Child or youth anxiety
Child or youth anxiety is an adaptive reaction in children and adolescents to situations that are experienced as a danger or a threat. If this experience happens frequently, the young person can develop a pathology. In childhood and adolescence, anxiety can manifest itself in various ways: through fears like specific phobias, school phobia or social phobia, separation anxiety, excessive and generalised daily concerns in different situations, or anxiety attacks. Anxiety is accompanied by physical, cognitive and behavioural manifestations which must be assessed and dealt with.
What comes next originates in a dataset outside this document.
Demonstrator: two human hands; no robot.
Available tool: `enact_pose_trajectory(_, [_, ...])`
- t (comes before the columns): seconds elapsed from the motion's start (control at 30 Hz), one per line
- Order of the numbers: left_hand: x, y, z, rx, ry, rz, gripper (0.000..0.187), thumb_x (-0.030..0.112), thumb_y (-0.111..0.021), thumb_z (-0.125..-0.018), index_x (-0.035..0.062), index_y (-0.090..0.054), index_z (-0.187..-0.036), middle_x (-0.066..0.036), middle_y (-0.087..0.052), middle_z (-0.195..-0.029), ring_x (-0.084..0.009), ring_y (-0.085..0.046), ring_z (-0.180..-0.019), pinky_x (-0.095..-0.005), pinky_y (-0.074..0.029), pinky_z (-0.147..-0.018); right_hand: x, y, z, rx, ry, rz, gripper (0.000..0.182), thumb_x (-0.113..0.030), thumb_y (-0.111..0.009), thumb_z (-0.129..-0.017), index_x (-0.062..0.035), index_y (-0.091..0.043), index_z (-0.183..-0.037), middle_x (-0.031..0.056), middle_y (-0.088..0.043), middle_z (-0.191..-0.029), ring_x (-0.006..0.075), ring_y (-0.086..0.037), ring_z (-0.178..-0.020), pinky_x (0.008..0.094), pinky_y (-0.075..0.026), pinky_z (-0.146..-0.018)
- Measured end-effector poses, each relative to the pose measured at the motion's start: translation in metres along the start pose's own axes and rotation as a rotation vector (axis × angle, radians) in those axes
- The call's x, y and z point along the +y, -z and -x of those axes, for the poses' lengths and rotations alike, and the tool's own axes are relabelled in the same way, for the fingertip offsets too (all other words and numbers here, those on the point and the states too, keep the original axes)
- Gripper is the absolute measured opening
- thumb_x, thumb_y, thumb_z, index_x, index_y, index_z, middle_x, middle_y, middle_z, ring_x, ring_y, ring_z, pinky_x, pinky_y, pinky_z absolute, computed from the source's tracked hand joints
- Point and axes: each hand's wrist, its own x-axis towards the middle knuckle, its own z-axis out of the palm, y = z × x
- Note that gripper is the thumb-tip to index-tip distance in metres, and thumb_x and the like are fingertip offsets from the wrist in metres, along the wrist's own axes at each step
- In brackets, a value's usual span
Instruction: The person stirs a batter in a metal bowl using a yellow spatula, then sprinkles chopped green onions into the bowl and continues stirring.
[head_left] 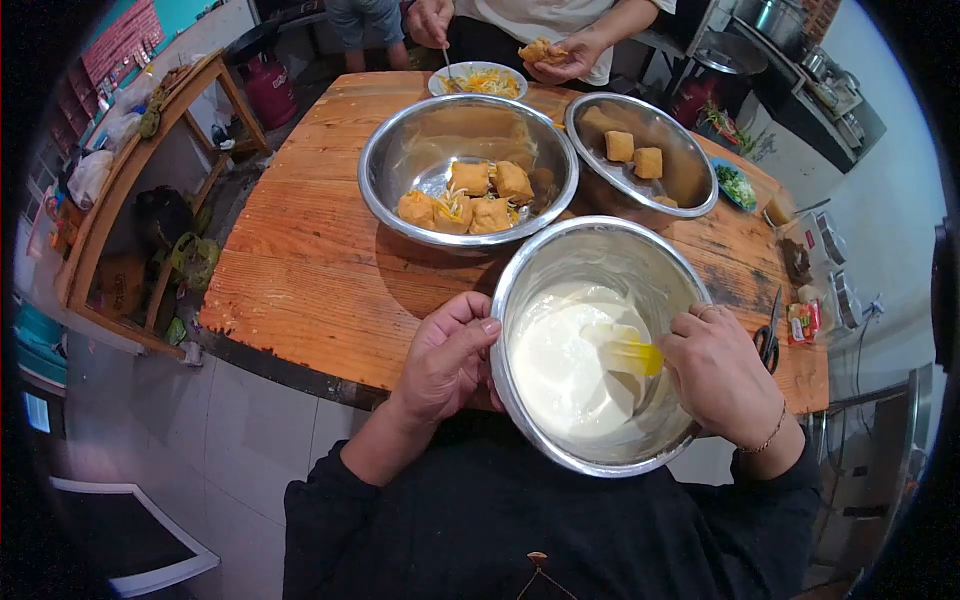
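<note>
A steel bowl (508, 400) of white batter (560, 350) is tilted toward me at the table's near edge. My left hand (450, 360) grips its left rim, thumb on the outside near the top. In my right hand (722, 375), over the bowl's right side, is a yellow spatula (640, 357) whose pale blade rests in the batter. Just beyond stands a second steel bowl (375, 200) with several stuffed tofu pieces (490, 215) and shredded vegetables. A third steel bowl (700, 190), behind to the right, holds tofu cubes (648, 162).
Across the wooden table (300, 270), another person holds a spoon over a plate of shredded vegetables (485, 80) and a tofu piece (542, 52). At right are a plate of chopped greens (735, 187), black scissors (767, 345) and a red packet (803, 322).
</note>
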Motion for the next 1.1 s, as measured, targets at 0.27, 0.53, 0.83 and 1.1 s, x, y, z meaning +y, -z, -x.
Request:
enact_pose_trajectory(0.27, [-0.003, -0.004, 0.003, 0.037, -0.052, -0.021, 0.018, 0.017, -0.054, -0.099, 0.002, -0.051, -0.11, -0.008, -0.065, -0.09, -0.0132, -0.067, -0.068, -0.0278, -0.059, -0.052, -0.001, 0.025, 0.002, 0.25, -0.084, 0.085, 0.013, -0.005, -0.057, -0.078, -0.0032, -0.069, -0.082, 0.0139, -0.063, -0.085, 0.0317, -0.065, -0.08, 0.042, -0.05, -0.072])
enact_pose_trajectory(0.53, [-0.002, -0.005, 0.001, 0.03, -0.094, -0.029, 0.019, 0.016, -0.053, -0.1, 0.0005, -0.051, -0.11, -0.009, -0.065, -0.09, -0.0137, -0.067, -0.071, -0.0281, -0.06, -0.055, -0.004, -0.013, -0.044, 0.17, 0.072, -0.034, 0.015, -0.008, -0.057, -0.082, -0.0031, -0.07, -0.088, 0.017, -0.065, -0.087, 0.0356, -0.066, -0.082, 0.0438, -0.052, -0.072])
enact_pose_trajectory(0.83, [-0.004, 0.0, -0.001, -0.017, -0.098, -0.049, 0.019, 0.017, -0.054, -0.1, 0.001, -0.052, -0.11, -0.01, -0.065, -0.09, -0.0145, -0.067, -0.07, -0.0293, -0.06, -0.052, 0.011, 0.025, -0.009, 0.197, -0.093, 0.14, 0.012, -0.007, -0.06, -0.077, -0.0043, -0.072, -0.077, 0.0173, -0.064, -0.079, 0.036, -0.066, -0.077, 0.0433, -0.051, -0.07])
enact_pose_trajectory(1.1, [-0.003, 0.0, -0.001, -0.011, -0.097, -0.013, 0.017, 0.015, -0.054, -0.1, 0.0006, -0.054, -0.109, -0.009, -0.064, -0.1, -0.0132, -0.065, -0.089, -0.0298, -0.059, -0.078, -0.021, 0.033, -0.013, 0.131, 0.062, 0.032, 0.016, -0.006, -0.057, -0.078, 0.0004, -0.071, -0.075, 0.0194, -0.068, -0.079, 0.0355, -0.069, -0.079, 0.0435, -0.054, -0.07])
- Simple phobiasPhysical reactions: Increased heart rate, tremors, sweating, shortness of breath, nausea, dizziness... Children and adolescents have to acquire resources that allow them to control and deactivate these reactions by learning strategies such as relaxation, breathing and meditation, allowing them to calm back down.
- Cognitive reactions: In these cases, children and young people develop thoughts related to insecurity, helplessness, anticipation of danger or low self-esteem that make it difficult for them to face what makes them feel anxious. Intervention is essential to help them recognise these thoughts and learn strategies to question them or distance themselves.
- Behavioural reactions: Children and young people with anxiety or depression tend to develop behaviours to ensure that they avoid what makes them feel afraid or uneasy.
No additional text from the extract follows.